Não satisfeitos, trazem agora o projeto de lei PL 6407/13, da “NOVA LEI DO GÁS” (ou será nova, da nova, da nova?), em tramitação na Câmara dos Deputados, que poderá substituir a lei de 2009, fracassada nos seus objetivos declarados. Ocorre que o claro objetivo do Projeto é criar condições ainda mais favoráveis para instalação de novas térmicas para geração de uma energia que será cada vez mais cara, na medida em que sua participação no total da energia necessária será crescente, e reduzindo aquela gerada pelas usinas hidroelétricas, sabidamente mais barata. Ou seja, punindo, principalmente, a população, o consumidor residencial e o comercial.

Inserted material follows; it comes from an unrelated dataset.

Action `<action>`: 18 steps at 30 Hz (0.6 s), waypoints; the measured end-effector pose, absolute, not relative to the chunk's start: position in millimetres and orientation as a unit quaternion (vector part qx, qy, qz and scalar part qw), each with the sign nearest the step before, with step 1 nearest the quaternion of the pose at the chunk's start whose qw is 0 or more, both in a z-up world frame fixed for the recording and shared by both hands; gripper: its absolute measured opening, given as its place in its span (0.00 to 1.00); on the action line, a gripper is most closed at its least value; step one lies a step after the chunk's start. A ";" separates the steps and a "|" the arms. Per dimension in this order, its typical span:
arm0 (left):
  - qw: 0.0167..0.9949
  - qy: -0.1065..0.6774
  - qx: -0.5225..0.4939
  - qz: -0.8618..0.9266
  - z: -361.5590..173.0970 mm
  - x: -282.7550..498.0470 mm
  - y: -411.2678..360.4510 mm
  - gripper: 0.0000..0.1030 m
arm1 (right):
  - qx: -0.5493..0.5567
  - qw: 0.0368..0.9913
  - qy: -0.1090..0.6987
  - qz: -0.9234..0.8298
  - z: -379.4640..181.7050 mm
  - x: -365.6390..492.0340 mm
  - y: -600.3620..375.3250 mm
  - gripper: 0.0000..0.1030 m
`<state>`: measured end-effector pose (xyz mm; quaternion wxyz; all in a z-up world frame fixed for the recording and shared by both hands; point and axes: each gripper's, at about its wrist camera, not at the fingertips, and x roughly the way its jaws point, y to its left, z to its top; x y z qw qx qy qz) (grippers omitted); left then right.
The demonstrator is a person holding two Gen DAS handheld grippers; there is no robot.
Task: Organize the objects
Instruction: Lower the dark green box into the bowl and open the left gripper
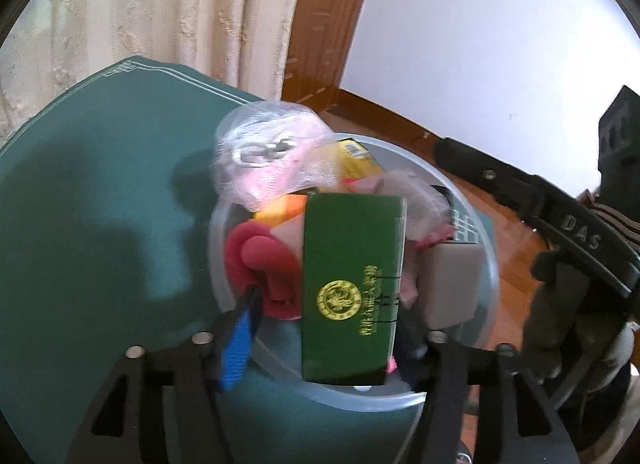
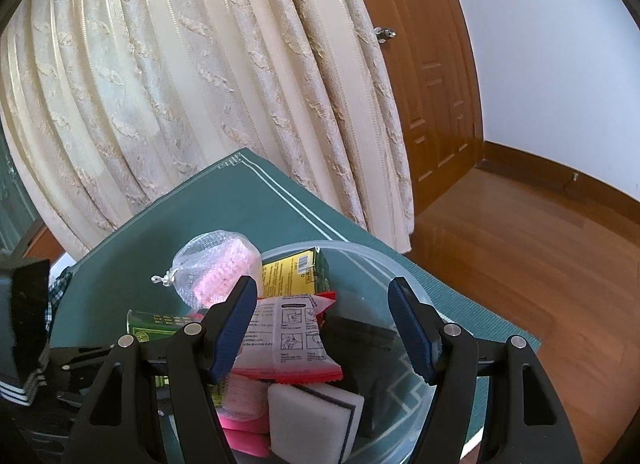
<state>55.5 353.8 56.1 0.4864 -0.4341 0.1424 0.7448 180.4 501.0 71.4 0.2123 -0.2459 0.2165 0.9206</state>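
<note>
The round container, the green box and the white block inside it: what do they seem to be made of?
Round container: probably clear plastic, glossy; the mat pattern shows through its wall.
Green box: likely printed cardboard, slightly shiny, with sharp folded edges and gold print.
White block: looks like soft foam sponge, matte, with a thin dark layer on one side.

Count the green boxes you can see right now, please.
2. One green box with a gold seal lies on the pile in the clear tub, between the left gripper's fingers. A green-and-yellow box leans at the tub's far side. Others may be buried.
</note>
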 end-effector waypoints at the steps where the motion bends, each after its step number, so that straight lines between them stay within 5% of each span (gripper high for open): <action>1: 0.488 0.141 -0.432 0.745 56.7 55.6 352.6 0.62 | -0.246 0.212 0.216 0.921 71.3 180.3 501.0 0.67; 8: 0.476 0.150 -0.390 0.773 67.0 62.7 340.4 0.80 | -0.248 0.209 0.215 0.921 68.3 182.5 498.1 0.67; 18: 0.451 0.130 -0.386 0.794 69.6 55.4 325.7 0.84 | -0.248 0.207 0.216 0.921 67.7 182.8 494.9 0.67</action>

Alguns defendem até a utilização de térmicas inflexíveis com garantia de demanda firme, um grande erro, pois é insano pensar o desenvolvimento do setor de energia no Brasil intensificando a geração térmica, com subsídios e distorções que castigam seu custo. Térmicas inflexíveis significam custos permanentes maiores e também inflexíveis. A utilização das termelétricas flexíveis hoje existentes ou que ainda venham a ser construídas, prioritariamente em regiões que auxiliem a interiorização e a universalização do uso do gás, despachadas nos períodos de hidrologia desfavorável ou para atender os picos de demanda, utilizando o gás natural disponível, seja do pré-sal ou utilizando GNL, podem atuar como âncora para expansão da malha de gasodutos, e alcançar outros segmentos de mercado que não podem ser ignorados. A flexibilidade das usinas e a produção de gás associado ao petróleo podem atuar com um quadro de eventual necessidade de redução no fornecimento de gás em momentos de disponibilidade maior de hidroeletricidade, utilizando a injeção de volumes maiores de gás nos reservatórios para a produção de petróleo.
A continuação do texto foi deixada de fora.